Prompt: Go through the material below, tally each line containing "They", and write the tally alone.

Data extract:
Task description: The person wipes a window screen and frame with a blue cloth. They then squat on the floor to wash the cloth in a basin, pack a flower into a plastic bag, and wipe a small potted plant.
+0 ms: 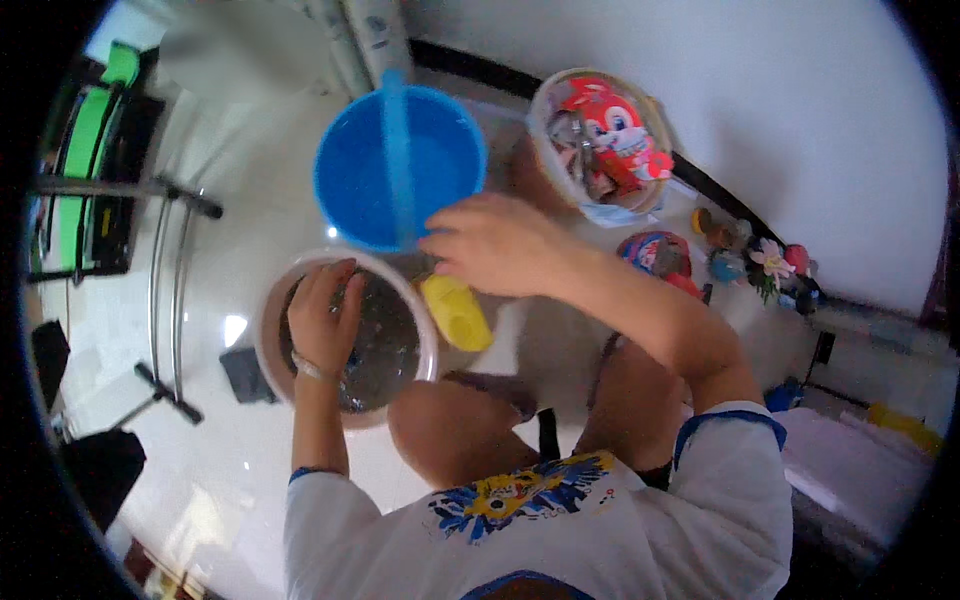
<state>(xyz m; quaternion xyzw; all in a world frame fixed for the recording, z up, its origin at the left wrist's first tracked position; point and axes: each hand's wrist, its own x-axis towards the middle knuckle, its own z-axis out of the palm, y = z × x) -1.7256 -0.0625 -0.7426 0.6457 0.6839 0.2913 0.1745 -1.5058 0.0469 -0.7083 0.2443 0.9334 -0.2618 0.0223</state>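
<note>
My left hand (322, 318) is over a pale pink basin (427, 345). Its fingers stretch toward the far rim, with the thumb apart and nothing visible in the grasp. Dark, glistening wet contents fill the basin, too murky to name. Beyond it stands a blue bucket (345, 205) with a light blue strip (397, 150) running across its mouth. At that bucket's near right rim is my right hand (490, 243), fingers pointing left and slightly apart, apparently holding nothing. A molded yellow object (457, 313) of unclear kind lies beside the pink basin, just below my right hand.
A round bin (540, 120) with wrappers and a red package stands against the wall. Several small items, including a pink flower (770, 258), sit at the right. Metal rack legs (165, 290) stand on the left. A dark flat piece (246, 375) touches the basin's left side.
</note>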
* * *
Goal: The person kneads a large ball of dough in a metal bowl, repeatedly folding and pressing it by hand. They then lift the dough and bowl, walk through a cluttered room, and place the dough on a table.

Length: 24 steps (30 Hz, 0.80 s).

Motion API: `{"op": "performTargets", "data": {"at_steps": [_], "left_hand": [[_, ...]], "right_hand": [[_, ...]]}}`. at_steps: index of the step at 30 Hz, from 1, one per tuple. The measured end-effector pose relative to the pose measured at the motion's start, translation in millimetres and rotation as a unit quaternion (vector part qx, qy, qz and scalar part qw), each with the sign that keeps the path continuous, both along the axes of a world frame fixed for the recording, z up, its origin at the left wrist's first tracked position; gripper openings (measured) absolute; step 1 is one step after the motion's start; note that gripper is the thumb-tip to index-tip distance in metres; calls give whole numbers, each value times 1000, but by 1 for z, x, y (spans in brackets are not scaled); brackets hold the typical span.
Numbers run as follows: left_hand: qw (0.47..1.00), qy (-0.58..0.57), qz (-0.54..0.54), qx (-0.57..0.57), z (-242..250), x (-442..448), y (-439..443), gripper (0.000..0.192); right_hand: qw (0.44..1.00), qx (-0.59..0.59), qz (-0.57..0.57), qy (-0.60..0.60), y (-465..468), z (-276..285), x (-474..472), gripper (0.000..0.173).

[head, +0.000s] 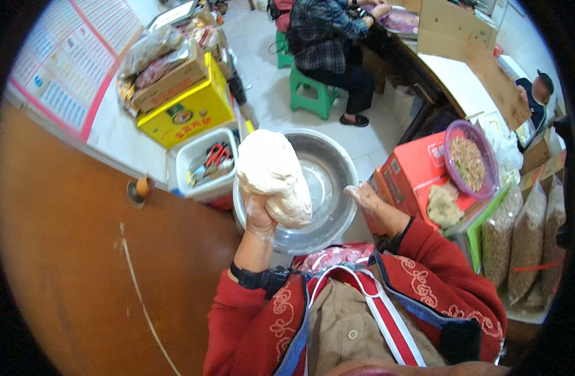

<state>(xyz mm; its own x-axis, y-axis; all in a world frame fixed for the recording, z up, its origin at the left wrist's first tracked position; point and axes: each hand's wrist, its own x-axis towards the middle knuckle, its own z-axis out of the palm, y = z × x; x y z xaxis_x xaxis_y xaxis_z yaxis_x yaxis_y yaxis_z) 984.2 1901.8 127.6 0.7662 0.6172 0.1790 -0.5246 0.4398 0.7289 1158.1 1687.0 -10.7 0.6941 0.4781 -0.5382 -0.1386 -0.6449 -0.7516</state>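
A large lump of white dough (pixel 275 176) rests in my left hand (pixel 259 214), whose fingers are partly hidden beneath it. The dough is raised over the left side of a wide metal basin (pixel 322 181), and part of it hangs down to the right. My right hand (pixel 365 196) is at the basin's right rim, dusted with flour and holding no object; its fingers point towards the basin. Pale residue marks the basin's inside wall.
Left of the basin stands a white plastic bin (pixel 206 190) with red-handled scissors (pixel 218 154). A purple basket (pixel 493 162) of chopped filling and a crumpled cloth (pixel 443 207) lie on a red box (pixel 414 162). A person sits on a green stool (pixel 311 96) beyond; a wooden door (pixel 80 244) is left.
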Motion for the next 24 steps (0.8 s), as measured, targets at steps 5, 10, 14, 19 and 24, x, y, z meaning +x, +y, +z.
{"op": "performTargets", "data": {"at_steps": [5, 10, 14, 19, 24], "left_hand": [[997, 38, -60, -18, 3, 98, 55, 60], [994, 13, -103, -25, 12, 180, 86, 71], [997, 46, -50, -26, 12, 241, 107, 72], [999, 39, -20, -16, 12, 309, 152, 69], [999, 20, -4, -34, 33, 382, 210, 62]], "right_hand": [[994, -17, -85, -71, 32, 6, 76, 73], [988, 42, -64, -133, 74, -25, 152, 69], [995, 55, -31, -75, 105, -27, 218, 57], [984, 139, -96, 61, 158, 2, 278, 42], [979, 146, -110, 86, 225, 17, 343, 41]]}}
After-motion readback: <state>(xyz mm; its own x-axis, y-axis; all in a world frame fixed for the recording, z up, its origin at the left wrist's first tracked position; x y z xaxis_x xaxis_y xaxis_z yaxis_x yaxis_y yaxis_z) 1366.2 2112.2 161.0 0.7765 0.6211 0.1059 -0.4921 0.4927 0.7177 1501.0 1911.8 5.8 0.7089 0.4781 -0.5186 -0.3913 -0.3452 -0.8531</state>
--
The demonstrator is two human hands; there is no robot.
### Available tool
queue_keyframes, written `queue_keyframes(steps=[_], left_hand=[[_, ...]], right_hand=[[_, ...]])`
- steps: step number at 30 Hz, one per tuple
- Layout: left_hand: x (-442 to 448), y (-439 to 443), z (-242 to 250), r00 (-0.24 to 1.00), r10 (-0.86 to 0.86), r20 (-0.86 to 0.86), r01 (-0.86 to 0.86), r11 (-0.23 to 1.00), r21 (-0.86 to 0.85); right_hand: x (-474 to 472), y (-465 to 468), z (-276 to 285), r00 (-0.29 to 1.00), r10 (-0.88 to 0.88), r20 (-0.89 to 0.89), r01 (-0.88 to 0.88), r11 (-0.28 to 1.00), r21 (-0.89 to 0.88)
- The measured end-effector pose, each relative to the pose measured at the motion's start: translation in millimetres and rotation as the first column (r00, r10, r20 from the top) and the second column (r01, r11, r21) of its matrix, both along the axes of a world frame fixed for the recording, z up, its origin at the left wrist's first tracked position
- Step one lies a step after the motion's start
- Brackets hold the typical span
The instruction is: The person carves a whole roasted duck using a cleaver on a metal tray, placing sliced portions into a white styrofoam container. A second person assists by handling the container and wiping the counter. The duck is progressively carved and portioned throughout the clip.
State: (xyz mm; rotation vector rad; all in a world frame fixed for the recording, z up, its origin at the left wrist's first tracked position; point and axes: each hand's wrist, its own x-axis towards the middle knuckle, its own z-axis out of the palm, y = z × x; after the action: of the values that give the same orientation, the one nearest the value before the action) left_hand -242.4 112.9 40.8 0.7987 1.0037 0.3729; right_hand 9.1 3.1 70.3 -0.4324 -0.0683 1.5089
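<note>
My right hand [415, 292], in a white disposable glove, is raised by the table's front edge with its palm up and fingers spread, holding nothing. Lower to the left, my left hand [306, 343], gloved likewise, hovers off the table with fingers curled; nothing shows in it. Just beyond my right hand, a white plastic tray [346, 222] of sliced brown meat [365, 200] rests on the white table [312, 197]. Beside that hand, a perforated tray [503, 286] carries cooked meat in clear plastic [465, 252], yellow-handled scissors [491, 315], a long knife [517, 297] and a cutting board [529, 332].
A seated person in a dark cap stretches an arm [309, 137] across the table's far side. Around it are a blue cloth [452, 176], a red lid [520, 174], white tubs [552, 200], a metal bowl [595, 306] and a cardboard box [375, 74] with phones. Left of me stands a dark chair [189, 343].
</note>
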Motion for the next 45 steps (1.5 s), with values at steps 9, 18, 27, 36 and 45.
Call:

Output for this exercise: 2